[Directions for this task] Because the material must be preserved as it stands, copy every line exactly.

[Provided data]
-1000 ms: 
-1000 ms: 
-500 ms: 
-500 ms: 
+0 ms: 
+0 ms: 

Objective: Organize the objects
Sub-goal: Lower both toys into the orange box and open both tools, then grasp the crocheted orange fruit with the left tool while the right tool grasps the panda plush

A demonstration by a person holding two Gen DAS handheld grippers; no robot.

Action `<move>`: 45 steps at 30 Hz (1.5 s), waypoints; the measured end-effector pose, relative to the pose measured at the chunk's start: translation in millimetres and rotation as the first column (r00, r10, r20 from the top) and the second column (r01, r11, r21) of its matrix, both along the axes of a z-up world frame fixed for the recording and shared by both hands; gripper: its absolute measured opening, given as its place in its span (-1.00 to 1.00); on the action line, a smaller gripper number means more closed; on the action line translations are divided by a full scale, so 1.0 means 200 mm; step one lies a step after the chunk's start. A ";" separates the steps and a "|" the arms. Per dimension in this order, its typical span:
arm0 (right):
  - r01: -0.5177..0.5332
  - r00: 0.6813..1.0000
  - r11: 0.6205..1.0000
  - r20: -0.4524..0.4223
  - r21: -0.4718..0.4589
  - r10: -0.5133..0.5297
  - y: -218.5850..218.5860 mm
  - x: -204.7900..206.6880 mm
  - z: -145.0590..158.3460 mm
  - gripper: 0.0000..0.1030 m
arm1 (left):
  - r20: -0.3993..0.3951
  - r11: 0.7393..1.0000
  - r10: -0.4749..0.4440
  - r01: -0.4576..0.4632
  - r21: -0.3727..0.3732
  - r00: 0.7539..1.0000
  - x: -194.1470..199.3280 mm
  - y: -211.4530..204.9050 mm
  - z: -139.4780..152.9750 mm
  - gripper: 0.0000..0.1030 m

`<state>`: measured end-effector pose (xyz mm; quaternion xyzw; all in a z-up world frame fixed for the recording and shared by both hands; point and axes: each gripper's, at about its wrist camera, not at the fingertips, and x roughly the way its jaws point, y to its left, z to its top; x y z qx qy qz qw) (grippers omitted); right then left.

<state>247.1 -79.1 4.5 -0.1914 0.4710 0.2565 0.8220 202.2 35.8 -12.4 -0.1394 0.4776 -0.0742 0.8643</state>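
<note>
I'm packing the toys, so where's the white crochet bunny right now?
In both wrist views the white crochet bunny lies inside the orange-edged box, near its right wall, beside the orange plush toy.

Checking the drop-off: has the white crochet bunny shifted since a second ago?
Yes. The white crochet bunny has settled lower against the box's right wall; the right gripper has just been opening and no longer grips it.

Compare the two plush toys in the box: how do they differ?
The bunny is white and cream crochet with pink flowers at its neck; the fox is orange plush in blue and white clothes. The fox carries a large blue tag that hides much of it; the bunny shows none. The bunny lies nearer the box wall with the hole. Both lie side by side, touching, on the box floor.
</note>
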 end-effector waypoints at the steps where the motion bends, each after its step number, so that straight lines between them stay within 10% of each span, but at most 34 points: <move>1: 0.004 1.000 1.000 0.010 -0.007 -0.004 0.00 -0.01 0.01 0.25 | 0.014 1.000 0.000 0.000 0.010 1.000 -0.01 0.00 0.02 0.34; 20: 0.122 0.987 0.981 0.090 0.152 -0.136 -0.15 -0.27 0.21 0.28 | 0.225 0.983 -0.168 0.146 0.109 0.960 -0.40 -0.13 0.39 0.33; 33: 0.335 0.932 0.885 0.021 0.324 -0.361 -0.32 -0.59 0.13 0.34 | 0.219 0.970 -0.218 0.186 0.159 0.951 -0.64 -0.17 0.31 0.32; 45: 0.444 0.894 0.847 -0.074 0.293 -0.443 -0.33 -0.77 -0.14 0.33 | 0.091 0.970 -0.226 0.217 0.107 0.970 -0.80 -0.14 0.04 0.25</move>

[Exercise output]
-1000 ms: 
-1000 ms: 
-500 ms: 
-500 ms: 
+0 ms: 
+0 ms: 

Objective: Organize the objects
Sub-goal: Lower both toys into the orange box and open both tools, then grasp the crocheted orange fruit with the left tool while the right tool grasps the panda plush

A demonstration by a person holding two Gen DAS handheld grippers; no robot.

Action `<move>`: 45 steps at 30 Hz (1.5 s), waypoints; the measured end-effector pose, relative to the pose measured at the chunk's start: translation in millimetres and rotation as the first column (r00, r10, r20 from the top) and the second column (r01, r11, r21) of its matrix, both along the axes of a z-up world frame fixed for the recording and shared by both hands; gripper: its absolute measured opening, given as its place in its span (-1.00 to 1.00); on the action line, a smaller gripper number means more closed; on the action line translations are divided by a full scale, so 1.0 means 200 mm; step one lies a step after the chunk's start. A ";" separates the steps and a "|" the arms. Per dimension in this order, its typical span:
arm0 (right):
  - r01: -0.5177..0.5332
  - r00: 0.6813..1.0000
  - r11: 0.6205..1.0000
  - r20: -0.4524..0.4223
  - r21: -0.4718..0.4589
  - r10: -0.5133..0.5297
  - y: -218.5850..218.5860 mm
  - x: -204.7900..206.6880 mm
  - z: -145.0590..158.3460 mm
  - gripper: 0.0000..0.1030 m
arm1 (left):
  - r20: -0.3993..0.3951
  - r11: 0.7393..1.0000
  - r10: -0.4749..0.4440
  - r01: -0.4576..0.4632
  - r21: -0.3727..0.3732
  - r00: 0.7539..1.0000
  - x: -194.1470..199.3280 mm
  - y: -211.4530..204.9050 mm
  - z: -139.4780..152.9750 mm
  - gripper: 0.0000..0.1030 m

`<state>`: measured end-effector pose (xyz mm; quaternion xyzw; all in a z-up world frame fixed for the recording and shared by both hands; point and axes: each gripper's, at about its wrist camera, not at the fingertips, and x roughly the way its jaws point, y to its left, z to its top; x y z qx qy qz qw) (grippers omitted); right then left.

<state>247.1 -79.1 4.5 -0.1914 0.4710 0.2565 0.8220 202.2 35.8 -12.4 -0.1394 0.4776 -0.0742 0.8643</state>
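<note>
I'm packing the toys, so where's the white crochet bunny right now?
In both wrist views the white crochet bunny lies inside the orange-edged box, near its right wall, beside the orange plush toy.

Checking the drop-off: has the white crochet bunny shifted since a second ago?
Yes. The white crochet bunny has settled lower against the box's right wall; the right gripper has just been opening and no longer grips it.

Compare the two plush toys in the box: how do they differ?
The bunny is white and cream crochet with pink flowers at its neck; the fox is orange plush in blue and white clothes. The fox carries a large blue tag that hides much of it; the bunny shows none. The bunny lies nearer the box wall with the hole. Both lie side by side, touching, on the box floor.
</note>
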 end-effector waypoints at the steps where the motion bends, each after its step number, so that straight lines between them stay within 10% of each span, but at most 34 points: <move>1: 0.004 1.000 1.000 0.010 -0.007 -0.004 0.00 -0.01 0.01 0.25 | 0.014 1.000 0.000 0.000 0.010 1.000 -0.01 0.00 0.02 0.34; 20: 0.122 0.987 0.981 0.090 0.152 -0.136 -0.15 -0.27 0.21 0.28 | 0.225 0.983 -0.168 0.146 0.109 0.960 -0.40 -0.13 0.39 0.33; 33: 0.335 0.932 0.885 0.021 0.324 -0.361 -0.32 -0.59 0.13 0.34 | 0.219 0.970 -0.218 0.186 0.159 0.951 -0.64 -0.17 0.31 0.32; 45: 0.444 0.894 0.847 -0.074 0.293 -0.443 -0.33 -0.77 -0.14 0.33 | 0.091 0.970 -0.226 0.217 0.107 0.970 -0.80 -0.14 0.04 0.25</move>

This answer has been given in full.